Ягодицы - одна из самых привлекательных частей женского тела. Но что делать, если они слишком большие и мешают жить полноценной жизнью? В этой статье мы расскажем о 10 упражнениях, которые помогут уменьшить объем ягодиц, и все они можно делать прямо у себя дома.
Перед началом занятий обязательно разомнитесь, чтобы избежать травм. Возможно, вам понадобятся гантели или эспандеры для усиления нагрузки. Но даже без них можно добиться хороших результатов.
1. Приседания. Начните с обычных приседаний, держа спину прямо и смотря прямо вперед. Постепенно увеличивайте нагрузку, добавляя гантели или выполняя прыжки.
2. Подъем ног. Лягте на пол, положив руки параллельно телу. Поднимите обе ноги вверх, согните их в коленях и потяните их к груди. Затем медленно опустите ноги на пол.
3. Выпады. Встаньте прямо, ноги на ширине плеч. Сделайте шаг вперед, сгорбившись в талии и держа спину прямо. Потом вернитесь в исходное положение. Повторите упражнение на другую ногу.
4. Берпи. Сделайте прыжок вверх, затем быстро опуститесь на пол в планке. Затем снова прыгните вверх и вернитесь в исходное положение. Попробуйте выполнить 10-15 повторений.
5. Мостик. Лягте на пол, согните ноги в коленях и поднимите ягодицы вверх, держась на лопатках и плечах. Затем медленно опустите ягодицы на пол.
6. Степ-ап. Найдите подходящую по высоте поверхность, например, стул.

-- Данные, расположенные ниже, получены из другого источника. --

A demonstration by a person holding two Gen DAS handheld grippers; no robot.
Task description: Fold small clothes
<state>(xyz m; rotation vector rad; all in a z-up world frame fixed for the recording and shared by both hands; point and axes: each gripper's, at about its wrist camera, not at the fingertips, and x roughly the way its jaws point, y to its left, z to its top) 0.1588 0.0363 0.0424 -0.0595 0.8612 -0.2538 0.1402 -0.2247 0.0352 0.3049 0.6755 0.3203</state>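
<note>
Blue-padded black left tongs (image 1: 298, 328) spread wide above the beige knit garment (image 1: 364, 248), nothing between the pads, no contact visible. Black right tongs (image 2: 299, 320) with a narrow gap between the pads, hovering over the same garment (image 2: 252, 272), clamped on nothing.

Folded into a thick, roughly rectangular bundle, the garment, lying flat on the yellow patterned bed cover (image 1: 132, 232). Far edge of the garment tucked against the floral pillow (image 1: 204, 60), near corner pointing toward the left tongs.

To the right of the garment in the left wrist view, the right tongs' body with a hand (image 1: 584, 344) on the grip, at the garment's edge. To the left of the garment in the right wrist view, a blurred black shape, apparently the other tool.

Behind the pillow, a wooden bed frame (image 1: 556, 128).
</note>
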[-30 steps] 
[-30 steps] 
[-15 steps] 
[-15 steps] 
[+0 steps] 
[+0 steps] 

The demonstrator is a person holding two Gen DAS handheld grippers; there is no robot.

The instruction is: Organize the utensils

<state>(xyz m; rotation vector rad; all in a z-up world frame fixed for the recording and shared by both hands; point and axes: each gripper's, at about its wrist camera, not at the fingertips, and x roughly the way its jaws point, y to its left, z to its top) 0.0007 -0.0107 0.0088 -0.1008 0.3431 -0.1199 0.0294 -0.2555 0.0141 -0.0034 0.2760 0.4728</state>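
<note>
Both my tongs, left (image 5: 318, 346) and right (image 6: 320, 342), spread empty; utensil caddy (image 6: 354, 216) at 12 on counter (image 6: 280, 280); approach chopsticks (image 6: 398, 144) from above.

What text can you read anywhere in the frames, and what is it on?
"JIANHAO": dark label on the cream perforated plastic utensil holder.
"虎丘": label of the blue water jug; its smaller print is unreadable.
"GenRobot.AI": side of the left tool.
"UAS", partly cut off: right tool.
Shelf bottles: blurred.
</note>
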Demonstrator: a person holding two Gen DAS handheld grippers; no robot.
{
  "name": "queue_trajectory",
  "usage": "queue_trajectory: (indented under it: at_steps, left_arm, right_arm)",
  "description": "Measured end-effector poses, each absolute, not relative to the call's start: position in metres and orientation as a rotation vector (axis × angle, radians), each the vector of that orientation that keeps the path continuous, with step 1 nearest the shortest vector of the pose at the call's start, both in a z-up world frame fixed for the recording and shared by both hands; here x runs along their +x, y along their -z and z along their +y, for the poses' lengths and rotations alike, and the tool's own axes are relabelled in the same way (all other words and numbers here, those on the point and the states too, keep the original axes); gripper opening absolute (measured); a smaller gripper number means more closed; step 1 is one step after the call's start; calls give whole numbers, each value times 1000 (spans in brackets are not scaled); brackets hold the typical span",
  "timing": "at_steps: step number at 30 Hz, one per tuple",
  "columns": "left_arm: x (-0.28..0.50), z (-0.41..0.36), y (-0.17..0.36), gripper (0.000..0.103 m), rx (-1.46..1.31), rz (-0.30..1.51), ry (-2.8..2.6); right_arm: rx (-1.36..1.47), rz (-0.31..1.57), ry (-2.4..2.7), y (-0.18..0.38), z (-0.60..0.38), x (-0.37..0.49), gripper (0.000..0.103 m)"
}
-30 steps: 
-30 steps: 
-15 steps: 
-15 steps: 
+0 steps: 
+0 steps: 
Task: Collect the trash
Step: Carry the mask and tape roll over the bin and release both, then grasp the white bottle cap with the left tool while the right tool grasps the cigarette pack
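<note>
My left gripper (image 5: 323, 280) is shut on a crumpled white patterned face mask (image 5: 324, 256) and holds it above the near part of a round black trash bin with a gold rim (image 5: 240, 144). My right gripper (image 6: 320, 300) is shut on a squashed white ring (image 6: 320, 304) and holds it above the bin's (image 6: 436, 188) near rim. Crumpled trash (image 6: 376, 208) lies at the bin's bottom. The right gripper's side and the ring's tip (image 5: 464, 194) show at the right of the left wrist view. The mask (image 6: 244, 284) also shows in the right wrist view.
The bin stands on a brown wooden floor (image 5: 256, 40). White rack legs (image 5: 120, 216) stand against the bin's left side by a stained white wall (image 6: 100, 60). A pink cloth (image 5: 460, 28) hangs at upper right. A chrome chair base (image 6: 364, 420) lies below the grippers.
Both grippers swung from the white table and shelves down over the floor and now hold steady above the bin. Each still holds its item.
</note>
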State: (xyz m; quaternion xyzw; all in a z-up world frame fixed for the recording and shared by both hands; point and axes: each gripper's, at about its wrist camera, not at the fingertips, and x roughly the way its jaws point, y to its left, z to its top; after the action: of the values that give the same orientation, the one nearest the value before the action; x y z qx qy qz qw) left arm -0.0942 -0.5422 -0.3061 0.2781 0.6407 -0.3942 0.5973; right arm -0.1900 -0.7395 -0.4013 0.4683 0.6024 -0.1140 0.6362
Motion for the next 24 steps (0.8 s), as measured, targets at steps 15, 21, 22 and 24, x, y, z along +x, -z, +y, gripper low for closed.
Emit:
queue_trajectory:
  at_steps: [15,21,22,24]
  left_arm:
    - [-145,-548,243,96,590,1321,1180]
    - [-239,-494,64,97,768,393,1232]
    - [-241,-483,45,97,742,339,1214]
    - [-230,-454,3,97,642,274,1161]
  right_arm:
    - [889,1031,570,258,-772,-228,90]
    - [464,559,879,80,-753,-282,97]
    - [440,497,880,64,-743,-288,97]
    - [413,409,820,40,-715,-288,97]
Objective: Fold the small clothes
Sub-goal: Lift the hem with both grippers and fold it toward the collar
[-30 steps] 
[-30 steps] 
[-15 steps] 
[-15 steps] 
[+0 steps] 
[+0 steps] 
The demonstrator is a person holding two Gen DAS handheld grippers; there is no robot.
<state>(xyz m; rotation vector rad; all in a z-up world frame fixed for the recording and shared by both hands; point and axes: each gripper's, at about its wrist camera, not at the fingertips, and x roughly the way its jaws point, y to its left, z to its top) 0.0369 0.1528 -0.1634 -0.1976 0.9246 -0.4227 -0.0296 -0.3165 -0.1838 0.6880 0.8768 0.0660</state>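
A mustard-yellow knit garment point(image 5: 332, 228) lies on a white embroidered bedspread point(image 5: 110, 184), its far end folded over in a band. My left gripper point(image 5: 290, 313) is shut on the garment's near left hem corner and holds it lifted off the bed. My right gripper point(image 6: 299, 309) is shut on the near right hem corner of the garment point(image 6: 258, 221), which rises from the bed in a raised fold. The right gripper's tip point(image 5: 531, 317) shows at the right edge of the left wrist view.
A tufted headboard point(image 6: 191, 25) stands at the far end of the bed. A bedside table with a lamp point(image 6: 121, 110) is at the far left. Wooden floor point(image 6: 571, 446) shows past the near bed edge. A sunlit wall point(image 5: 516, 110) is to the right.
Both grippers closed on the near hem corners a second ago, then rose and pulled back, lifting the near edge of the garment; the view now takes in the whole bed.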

Встаньте перед ней, поставив ногу на поверхность и потянув вторую ногу вверх. Сделайте шаг вверх и вернитесь в исходное положение. Поменяйте ноги и повторите.
7. Подъем на носки. Встаньте прямо, ноги на ширине плеч. Поднимитеся на носки и медленно опуститесь. Повторите упражнение 10-15 раз.
8. Боковые выпады. Сделайте шаг вбок, сгорбившись в талии и держа спину прямо. Затем вернитесь в исходное положение и повторите на другую сторону.
9. Подтягивания. Найдите упор, чтобы висеть на вытянутых руках. Согните ноги в коленях и поднимите их вверх к ягодицам. Затем медленно опустите ноги и вернитесь в исходное положение.
10. Скакалка. Получите обычную скакалку и начните прыгать, ритмично свешивая ягодицы и подтягивая их к верхней точке прыжка. Продолжайте прыгать 10-15 минут.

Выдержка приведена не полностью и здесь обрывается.